◆ **What you need to do**
In the data beneath this task, how many lines contain "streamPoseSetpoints"? Answer with the number only.

========================================

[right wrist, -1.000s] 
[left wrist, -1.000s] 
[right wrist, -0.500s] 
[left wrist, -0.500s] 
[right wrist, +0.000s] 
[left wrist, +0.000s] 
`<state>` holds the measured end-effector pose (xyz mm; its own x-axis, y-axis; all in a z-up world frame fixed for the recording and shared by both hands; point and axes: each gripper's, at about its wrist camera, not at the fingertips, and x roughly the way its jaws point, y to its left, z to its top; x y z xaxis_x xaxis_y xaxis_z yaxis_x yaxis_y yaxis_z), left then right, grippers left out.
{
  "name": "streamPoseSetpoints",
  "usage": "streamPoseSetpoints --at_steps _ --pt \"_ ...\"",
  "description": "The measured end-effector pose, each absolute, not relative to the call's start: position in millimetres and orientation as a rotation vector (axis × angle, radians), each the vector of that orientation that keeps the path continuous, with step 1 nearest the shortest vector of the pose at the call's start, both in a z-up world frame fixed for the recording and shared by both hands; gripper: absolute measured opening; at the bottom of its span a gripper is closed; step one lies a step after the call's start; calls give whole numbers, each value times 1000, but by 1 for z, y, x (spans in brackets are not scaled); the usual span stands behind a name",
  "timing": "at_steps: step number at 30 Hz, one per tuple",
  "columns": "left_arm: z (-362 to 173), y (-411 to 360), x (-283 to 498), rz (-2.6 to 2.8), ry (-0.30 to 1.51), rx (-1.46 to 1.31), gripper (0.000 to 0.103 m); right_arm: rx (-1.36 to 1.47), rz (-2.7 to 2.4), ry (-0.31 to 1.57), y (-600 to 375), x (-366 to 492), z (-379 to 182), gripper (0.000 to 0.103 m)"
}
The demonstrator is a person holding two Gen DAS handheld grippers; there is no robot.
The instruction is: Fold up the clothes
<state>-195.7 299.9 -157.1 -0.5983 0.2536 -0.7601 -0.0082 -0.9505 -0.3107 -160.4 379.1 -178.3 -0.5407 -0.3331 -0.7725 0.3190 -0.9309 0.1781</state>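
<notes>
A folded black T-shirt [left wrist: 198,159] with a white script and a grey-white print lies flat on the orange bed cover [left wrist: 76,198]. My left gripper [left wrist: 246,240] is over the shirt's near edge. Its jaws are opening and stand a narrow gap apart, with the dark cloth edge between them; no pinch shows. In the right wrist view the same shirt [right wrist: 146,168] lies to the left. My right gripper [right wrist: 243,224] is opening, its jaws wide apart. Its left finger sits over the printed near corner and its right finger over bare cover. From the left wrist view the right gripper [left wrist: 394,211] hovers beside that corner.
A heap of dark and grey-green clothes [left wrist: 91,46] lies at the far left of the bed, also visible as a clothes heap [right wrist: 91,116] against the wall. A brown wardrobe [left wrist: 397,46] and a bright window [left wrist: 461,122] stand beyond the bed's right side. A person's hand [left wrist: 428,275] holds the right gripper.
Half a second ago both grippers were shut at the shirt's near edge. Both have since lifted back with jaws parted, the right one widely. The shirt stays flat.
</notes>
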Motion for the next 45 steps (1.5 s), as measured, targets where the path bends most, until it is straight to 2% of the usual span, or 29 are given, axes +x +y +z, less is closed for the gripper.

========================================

◆ **Written answer**
2